Repenser les habitations
Si tous s’entendent pour dire que la pandémie n’arrêtera pas le mouvement de densification, elle pourrait toutefois ralentir la course à la hauteur, croit l’architecte Pierre Thibault. « On va remettre en question la très grande hauteur, qui rend plus difficile l’application des mesures de distanciation. Il est possible de densifier une ville avec des bâtiments de cinq ou six étages. » Ces immeubles peuvent même aider les occupants à rester en forme étant donné que le recours à l’ascenseur y est moins systématique. De nombreuses études ont en effet démontré que le fait d’emprunter régulièrement les escaliers au lieu de l’ascenseur diminue les risques de maladies cardiovasculaires. « Il faudra toutefois concevoir des escaliers larges et fenêtrés, plus lumineux et plus invitants. Cela aura aussi un impact sur la santé publique », ajoute Pierre Thibault.

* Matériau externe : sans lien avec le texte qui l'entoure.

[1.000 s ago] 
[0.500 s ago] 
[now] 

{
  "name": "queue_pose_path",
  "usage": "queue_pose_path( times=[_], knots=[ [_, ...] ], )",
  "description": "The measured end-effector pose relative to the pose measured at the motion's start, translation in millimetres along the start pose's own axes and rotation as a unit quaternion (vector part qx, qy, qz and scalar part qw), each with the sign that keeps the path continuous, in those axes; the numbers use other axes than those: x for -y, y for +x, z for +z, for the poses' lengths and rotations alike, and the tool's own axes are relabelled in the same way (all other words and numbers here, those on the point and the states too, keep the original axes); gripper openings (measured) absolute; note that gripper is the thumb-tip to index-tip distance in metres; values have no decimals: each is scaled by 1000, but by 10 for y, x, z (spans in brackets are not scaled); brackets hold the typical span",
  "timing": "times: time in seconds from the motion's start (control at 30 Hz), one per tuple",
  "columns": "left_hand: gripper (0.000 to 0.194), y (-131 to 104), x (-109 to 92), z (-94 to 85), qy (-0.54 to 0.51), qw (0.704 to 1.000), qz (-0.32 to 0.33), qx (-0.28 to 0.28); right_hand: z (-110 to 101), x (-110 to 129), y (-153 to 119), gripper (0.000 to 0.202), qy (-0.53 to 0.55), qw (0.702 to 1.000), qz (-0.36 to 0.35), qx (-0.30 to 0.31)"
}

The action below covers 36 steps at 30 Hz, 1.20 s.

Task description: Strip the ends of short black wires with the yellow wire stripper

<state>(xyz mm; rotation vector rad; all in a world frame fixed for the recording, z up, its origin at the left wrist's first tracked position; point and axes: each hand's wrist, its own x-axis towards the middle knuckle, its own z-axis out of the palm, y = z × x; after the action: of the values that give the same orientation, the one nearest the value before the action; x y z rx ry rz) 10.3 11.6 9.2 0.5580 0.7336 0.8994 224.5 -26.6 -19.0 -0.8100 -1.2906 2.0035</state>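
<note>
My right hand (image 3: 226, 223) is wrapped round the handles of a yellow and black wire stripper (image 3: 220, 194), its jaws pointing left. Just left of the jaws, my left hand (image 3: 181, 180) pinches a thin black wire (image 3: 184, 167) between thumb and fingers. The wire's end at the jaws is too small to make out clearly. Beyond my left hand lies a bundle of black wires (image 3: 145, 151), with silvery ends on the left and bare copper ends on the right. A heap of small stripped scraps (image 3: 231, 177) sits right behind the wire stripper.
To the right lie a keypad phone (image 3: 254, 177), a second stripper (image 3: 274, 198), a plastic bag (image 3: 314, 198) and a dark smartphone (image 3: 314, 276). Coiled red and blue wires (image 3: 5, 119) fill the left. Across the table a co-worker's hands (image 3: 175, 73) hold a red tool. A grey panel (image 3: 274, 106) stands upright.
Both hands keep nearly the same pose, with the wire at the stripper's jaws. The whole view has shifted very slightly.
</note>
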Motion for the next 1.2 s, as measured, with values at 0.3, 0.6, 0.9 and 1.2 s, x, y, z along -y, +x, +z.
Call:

« Offrir des logements de qualité pour une population plus en santé, c’était vrai avant la pandémie, et ça va l’être encore plus après », soutient Éric Robitaille. Selon lui, l’élément qui compte le plus dans le taux de mortalité en général, c’est le fardeau des maladies chroniques. « Or, ce qui peut en ralentir la prévalence, ce sont des villes qui favorisent le transport actif et mettent de l’avant différentes mesures pour réduire la pollution atmosphérique », dit-il.
Autant de bonnes raisons de poursuivre le mouvement de densification.
Des leçons à tirer
Peste, choléra, grippe espagnole… Ce n’est pas la première fois que les sociétés sont touchées par une pandémie. « À chaque crise, il y a eu des leçons à tirer, affirme Éric Robitaille, conseiller scientifique à l’Institut national de santé publique du Québec. Le choléra, une infection virulente causée par l’ingestion d’aliments ou d’eau contaminés, a incité les villes à améliorer le système d’aqueducs. » Au début du 20e siècle, il a été démontré que des lieux lumineux et bien aérés favorisaient la guérison des personnes atteintes de tuberculose. Les épidémies forcent à l’innovation. La crise sanitaire actuelle n’y fera pas exception.